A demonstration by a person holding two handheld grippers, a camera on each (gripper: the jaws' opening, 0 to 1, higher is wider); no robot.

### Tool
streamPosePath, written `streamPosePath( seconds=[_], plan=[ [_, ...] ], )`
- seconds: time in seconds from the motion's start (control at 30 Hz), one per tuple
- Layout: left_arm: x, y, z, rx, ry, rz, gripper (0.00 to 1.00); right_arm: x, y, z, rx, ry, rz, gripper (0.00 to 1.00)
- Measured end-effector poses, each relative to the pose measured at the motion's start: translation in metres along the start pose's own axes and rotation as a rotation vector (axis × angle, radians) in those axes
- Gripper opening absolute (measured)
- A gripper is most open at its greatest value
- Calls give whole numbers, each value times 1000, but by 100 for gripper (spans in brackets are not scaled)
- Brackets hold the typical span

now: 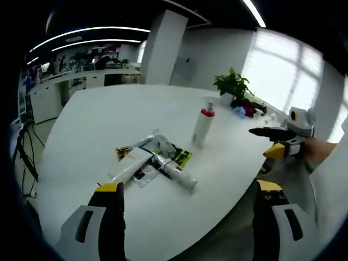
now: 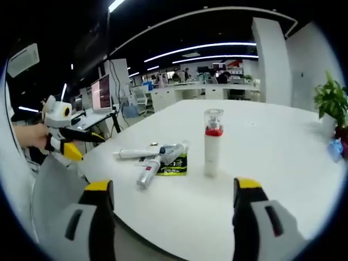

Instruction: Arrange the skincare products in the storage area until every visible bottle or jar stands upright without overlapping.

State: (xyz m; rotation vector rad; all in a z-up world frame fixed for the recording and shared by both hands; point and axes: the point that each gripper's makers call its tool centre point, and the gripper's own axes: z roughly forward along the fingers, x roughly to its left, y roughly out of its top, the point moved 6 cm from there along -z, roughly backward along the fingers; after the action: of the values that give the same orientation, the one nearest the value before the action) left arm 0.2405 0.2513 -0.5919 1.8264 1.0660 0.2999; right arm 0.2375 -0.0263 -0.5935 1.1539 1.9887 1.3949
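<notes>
Hovering off the bench's near edge, the left tool and the right tool are both gaping wide, holding nothing. Lying in an overlapping heap near that edge are a white tube, a small bottle and flat sachets. Standing upright beyond them, toward the middle, is the red-banded bottle. These are probably light, slippery plastic; gripping each across mid-body looks safest.

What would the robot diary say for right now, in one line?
left gripper open | right gripper open | bottle upright | tubes lying piled
</notes>
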Motion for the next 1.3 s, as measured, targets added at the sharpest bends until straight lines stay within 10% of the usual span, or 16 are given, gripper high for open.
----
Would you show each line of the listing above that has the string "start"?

FINISHED EXERCISE:
- seconds: time in seconds from the motion's start (control at 30 Hz), one per tuple
- Measured end-effector poses, each relative to the pose measured at the motion's start: translation in metres along the start pose's own axes and rotation as a rotation vector (axis × angle, radians) in those axes

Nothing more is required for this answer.